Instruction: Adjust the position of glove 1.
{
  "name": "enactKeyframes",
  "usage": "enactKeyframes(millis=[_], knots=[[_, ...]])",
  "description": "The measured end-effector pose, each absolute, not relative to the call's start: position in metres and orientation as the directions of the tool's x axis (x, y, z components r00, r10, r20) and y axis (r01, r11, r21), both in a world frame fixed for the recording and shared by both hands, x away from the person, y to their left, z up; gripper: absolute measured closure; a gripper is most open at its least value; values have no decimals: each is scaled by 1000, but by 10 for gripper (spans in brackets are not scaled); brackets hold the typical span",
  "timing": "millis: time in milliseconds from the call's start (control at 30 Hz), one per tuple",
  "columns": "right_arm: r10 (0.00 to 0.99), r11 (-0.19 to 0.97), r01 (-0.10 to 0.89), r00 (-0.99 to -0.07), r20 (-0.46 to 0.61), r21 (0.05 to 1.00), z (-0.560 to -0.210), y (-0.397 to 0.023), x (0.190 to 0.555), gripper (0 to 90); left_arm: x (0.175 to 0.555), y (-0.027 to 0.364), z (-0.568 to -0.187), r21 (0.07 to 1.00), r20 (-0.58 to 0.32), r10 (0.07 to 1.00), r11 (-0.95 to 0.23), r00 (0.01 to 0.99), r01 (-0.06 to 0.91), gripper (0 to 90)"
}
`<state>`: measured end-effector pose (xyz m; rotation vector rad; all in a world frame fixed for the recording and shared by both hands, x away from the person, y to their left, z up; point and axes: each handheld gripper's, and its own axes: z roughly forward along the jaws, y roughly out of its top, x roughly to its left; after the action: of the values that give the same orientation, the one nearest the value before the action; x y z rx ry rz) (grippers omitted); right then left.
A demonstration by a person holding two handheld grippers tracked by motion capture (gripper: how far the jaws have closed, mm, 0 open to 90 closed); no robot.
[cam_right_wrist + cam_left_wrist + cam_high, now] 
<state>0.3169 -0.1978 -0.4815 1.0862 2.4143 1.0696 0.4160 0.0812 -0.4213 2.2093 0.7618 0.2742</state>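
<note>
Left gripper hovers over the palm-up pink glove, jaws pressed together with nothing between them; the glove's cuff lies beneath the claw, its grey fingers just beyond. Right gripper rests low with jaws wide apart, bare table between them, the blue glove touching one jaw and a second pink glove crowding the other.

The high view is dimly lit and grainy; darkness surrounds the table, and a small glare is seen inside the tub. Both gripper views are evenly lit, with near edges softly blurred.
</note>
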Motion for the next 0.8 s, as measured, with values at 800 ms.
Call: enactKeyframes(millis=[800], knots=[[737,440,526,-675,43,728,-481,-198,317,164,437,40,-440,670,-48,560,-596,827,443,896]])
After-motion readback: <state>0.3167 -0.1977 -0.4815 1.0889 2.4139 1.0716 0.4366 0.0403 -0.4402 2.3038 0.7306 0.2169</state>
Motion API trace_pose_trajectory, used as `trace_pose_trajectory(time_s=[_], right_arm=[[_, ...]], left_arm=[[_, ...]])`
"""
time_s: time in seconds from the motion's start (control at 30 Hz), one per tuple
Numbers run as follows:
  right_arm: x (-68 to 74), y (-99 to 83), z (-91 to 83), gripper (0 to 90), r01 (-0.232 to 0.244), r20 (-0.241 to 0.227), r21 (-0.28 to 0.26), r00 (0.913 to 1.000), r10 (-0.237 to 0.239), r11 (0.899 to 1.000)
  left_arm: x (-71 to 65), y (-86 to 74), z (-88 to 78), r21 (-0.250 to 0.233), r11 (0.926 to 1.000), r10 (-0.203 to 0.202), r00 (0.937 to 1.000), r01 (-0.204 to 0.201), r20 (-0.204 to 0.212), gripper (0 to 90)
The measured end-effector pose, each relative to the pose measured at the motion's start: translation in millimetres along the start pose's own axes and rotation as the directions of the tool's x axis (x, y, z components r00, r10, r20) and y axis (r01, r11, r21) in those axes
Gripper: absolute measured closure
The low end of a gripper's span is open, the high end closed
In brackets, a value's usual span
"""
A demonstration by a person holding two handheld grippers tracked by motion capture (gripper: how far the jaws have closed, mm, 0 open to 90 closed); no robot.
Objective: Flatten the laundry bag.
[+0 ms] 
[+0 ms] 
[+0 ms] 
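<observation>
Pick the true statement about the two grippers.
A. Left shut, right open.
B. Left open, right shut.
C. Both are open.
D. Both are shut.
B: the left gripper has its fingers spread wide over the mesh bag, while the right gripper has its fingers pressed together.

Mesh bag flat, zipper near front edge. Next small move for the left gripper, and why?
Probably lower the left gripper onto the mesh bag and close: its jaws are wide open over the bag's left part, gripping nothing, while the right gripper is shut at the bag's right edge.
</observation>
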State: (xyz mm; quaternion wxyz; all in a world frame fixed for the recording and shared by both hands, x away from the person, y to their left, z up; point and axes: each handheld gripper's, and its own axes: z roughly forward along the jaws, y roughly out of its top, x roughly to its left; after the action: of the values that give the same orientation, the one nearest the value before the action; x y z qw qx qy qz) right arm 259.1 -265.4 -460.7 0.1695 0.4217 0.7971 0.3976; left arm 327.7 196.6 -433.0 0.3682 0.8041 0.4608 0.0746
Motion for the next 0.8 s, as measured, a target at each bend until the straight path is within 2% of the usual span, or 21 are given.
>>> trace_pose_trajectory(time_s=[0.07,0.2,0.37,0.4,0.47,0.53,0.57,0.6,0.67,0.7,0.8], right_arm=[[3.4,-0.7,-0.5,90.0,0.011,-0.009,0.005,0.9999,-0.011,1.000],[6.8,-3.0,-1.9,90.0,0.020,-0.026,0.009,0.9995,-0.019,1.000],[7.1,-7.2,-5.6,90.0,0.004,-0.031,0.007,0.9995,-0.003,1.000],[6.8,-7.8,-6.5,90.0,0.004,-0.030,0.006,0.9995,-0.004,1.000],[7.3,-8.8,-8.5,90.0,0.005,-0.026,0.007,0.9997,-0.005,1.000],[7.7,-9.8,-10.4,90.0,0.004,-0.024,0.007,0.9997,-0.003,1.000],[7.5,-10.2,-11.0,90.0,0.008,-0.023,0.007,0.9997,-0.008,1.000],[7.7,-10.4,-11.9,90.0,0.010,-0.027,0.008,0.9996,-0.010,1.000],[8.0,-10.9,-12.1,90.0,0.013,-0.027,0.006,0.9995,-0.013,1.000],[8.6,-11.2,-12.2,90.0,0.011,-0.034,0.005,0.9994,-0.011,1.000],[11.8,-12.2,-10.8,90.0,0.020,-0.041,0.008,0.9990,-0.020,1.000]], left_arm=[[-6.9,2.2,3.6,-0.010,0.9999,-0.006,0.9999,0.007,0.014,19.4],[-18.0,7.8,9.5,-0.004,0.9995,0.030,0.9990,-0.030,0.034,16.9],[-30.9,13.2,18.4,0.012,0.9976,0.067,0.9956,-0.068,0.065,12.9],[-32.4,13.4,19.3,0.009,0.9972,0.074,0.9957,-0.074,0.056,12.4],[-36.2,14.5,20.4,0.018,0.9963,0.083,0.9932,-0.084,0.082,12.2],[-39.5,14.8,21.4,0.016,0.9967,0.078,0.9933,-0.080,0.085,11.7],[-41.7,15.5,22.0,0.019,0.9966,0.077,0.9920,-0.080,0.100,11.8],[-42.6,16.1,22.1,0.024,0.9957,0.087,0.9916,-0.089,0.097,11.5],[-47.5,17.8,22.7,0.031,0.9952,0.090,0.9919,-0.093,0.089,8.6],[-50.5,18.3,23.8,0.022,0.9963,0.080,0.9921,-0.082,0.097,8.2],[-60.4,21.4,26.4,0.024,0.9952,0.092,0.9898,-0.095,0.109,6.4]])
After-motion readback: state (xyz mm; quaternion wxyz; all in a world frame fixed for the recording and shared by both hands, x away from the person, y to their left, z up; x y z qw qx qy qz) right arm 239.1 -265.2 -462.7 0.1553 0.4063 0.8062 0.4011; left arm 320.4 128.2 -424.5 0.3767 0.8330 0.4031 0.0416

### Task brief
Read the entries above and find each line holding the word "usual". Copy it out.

### Response
In brackets, a value's usual span
Motion for the next 0.8 s, as measured, a target at each bend until the straight path is within 2% of the usual span, or 21 are given.

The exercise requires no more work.